More specifically, directors could be ousted by activist investor campaigns, or become targets of shareholder derivative actions. Let’s have a closer look at what is expected of the board of directors when it comes to management and oversight of cybersecurity risks.
Even though the exact responsibilities and obligations of the board of directors revolve around the laws of the state in which the organization operates, the basic principles remain the same. One of the critical obligations of directors is to discharge their duties in good faith, with care, and loyalty to the organization. Avoiding corporate waste is another important duty of directors.
Directors enjoy the benefits of the business judgment rule in courts, which is the assumption that they have indeed acted in good faith and care for the organization unless the plaintiff proves otherwise. It is a significant hurdle for the plaintiffs in most cases, but it’s imperative for directors to protect their liability by ensuring that all eventualities in the case of an cybersecurity breach is covered.
The directors themselves aren’t expected to manage cybersecurity risks, but rather ensure that the management is doing so by overseeing their processes. Despite being protected by the business judgment rule in general, directors can still be held personally liable for a failure of oversight in case there is a complete and systemic failure at ensuring that cybersecurity risks were managed. Personal liability means litigation — directors can be sued by the shareholders as they would be in breach of their fiduciary duties to the organization.
Directors have a few options at their disposal to protect themselves from potential litigation by doing proper oversight of cybersecurity risk management. The first step is to take some time out of regular board meetings and dedicate it to discussing cybersecurity and encouraging the management to make presentations on the subject. Many directors opt for implementing a cybersecurity plan to cover their bases, and they take great care to monitor how effective the program is, so to adjust and tweak it.
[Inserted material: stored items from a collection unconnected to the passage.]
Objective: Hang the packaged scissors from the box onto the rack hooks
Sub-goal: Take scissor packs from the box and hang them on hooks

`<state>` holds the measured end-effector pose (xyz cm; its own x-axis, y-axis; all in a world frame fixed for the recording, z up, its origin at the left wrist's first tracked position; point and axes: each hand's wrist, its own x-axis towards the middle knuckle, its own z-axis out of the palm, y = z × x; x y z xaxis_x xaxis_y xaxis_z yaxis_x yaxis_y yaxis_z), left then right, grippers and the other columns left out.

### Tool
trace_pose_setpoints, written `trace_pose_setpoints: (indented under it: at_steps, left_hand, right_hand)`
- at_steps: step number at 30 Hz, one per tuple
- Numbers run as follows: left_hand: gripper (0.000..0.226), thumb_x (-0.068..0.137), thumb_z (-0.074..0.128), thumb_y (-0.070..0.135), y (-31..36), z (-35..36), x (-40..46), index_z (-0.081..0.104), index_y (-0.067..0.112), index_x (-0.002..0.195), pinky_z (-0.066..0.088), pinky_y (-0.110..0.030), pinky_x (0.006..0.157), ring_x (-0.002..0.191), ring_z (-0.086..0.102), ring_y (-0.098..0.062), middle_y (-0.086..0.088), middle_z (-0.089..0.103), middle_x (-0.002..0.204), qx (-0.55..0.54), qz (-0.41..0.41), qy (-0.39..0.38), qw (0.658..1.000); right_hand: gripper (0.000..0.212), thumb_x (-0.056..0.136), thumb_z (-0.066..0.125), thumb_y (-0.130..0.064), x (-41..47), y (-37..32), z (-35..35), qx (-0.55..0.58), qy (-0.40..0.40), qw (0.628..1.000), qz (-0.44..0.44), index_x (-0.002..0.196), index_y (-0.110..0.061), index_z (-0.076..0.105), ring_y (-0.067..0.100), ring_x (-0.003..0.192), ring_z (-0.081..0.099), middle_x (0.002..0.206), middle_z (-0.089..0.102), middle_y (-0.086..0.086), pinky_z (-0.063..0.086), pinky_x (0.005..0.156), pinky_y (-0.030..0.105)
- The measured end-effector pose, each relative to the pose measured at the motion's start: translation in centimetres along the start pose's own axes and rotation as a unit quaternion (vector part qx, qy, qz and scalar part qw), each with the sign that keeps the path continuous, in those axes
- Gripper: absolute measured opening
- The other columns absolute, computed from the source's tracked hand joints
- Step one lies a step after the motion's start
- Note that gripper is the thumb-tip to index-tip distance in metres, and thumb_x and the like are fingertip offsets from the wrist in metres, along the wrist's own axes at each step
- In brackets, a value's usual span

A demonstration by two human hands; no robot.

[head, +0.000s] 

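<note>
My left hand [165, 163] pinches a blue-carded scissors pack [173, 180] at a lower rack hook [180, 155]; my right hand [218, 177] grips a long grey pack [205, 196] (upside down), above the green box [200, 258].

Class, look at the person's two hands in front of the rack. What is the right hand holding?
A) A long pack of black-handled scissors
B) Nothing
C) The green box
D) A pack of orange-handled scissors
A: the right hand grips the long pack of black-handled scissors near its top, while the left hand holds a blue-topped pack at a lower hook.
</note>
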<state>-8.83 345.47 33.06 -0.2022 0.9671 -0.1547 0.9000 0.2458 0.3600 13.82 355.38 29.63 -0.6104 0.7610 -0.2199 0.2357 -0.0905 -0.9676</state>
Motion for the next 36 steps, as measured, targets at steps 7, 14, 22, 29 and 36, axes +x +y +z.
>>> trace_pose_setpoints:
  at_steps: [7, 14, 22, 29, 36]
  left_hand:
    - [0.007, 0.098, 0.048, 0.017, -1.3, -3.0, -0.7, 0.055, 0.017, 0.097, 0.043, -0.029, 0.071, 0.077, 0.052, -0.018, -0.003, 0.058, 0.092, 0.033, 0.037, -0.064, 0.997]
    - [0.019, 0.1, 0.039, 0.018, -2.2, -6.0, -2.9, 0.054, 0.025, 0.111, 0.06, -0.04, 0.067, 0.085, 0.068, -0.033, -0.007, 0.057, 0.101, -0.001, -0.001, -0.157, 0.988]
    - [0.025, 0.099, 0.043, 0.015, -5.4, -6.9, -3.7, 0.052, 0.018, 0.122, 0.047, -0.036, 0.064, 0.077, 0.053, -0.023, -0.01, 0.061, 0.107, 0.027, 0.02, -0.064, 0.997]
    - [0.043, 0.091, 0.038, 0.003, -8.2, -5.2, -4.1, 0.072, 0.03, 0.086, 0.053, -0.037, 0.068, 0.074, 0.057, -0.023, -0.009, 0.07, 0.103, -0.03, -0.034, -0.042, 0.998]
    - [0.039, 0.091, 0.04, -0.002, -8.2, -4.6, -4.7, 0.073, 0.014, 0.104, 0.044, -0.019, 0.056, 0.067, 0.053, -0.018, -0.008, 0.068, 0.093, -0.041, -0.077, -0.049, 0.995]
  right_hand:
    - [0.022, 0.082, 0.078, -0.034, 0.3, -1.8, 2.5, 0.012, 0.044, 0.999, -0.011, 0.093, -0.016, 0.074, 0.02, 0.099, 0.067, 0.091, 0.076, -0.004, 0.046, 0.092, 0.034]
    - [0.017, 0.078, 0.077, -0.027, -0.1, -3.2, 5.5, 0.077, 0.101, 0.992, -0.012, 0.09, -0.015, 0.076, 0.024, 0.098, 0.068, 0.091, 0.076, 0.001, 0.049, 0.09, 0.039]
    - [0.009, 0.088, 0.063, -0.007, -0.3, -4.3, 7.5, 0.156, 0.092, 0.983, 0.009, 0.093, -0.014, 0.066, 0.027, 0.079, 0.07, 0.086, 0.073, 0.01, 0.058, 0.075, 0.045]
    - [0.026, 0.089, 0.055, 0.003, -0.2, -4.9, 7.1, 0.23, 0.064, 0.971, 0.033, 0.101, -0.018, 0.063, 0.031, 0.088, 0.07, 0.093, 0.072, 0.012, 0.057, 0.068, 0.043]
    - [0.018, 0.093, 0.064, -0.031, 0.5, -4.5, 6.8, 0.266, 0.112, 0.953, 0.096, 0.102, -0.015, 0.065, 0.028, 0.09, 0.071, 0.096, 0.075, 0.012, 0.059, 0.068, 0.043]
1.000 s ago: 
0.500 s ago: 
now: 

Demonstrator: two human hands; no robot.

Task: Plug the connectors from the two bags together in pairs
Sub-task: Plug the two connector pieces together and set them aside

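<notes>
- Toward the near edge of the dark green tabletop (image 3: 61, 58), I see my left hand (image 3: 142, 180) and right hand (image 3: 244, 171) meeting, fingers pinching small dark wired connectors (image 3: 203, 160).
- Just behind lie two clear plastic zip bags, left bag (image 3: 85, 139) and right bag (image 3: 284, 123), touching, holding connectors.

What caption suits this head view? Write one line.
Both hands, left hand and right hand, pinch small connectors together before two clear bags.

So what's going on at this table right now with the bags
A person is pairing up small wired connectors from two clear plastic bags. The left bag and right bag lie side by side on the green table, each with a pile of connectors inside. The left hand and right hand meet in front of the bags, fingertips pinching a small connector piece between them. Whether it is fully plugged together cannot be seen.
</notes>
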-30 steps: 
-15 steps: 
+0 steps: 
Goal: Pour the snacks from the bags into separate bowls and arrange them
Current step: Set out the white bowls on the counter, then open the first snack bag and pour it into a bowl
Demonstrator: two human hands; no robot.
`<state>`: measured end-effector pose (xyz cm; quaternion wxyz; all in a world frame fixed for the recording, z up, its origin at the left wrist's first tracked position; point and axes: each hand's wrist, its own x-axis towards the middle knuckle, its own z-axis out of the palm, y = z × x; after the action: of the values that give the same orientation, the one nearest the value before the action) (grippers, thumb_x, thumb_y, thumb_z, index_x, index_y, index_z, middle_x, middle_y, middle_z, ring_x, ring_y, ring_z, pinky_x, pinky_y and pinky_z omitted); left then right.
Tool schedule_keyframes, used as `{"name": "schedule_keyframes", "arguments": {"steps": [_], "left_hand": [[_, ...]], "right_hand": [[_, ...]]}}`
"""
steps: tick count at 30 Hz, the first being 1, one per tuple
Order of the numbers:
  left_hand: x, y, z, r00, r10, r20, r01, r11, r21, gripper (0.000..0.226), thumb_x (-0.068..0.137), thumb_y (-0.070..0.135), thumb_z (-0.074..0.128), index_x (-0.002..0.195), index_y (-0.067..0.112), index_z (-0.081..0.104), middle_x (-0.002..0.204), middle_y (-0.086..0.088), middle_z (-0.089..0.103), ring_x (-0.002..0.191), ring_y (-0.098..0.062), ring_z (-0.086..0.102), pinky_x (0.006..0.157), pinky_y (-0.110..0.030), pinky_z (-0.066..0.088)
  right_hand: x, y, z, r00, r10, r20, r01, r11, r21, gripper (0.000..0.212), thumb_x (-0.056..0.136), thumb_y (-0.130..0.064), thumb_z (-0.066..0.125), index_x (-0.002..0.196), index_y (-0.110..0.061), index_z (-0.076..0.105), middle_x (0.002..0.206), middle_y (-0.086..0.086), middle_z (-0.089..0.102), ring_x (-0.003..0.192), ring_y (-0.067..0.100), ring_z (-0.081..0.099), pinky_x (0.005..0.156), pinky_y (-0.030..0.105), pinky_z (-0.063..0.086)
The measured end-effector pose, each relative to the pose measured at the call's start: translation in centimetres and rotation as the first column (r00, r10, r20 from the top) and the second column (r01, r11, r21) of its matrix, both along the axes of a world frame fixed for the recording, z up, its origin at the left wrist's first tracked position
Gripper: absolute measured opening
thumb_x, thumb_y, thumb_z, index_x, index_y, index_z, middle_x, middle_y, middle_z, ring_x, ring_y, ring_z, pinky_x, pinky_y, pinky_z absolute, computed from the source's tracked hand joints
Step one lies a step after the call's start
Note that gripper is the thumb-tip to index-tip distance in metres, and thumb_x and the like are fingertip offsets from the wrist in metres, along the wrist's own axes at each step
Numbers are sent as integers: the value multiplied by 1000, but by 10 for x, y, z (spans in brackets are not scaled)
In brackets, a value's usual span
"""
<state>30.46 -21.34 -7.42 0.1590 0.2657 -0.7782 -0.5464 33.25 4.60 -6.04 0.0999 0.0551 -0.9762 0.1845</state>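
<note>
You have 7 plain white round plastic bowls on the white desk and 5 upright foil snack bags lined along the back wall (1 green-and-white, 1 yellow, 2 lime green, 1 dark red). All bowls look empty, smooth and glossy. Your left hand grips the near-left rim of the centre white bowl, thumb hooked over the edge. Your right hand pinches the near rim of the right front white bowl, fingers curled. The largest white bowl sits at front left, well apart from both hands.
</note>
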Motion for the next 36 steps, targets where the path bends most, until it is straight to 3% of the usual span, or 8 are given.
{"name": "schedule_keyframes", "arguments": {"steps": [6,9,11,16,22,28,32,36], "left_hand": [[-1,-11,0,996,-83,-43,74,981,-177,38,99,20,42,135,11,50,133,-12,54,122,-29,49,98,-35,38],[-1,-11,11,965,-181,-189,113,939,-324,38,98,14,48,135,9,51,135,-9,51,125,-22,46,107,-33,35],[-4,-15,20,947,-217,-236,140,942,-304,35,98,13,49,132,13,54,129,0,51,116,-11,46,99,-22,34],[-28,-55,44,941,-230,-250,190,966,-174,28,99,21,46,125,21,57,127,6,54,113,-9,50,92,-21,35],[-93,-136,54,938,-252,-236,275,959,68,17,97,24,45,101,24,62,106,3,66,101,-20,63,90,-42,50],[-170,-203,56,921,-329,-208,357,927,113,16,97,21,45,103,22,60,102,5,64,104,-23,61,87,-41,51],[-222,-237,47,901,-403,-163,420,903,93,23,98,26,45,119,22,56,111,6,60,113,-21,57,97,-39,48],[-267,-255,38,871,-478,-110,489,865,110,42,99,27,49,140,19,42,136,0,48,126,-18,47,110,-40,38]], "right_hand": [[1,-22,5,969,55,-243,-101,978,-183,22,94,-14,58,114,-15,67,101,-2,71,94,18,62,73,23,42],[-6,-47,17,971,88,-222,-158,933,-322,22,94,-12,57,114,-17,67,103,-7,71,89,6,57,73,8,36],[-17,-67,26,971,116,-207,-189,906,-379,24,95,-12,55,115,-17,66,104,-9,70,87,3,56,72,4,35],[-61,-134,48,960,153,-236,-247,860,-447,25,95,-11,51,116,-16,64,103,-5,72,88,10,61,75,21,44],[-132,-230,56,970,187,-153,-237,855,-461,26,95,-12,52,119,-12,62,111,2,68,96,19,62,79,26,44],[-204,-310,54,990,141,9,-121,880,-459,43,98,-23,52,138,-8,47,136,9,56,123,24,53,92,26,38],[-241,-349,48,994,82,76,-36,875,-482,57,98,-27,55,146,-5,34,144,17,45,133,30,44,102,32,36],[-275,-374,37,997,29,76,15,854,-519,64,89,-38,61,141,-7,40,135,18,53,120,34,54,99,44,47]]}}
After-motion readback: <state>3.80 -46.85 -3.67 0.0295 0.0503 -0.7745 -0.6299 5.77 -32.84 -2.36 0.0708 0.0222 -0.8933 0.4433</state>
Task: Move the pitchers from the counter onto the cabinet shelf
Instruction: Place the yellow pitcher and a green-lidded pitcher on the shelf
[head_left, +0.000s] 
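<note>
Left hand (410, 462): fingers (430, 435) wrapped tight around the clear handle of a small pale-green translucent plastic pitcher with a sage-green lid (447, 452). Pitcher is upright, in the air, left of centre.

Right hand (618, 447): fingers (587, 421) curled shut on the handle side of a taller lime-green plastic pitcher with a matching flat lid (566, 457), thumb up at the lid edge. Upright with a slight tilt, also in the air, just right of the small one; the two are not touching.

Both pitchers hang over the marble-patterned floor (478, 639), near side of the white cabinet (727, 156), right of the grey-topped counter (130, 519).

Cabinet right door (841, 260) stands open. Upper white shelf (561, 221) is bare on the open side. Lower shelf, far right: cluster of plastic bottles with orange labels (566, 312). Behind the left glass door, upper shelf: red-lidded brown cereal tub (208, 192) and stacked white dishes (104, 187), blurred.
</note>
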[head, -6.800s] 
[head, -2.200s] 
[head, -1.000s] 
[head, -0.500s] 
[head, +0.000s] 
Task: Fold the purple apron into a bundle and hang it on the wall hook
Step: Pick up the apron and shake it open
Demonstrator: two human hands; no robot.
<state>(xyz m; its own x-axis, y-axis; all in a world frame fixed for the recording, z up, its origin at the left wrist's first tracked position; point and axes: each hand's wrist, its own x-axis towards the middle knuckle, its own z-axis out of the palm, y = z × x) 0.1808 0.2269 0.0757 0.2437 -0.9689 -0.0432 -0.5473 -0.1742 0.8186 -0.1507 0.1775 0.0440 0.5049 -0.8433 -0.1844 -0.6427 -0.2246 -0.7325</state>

Another good practice is having a chief information security officer or CISO for short. It is the person responsible for helping the board understand how cybersecurity risks might affect the organization at large. A CISO can also regularly report to the board on the state of cybersecurity in the organization and ensure that all necessary steps are being taken to prevent breaches. All of these efforts should be documented in the organization’s reports.
Cybersecurity is rapidly becoming one of the main pillars of thriving organizations, but ensuring protection from cybercriminals is still a task fraught with difficulties. For the board of directors of an organization, it’s critical to exercise oversight of cybersecurity risk management to avoid liability and litigation that can have severe consequences.
Very few cybersecurity experts know how to communicate with BoDs and decision makers. Presenting a business case involves not just economics but also the need for consistent terminology, measurement, and a context in which to make informed decisions. The business is informed by our understanding of the technology but must be framed in a business language and concepts so that it can be easily compared with non-security choices.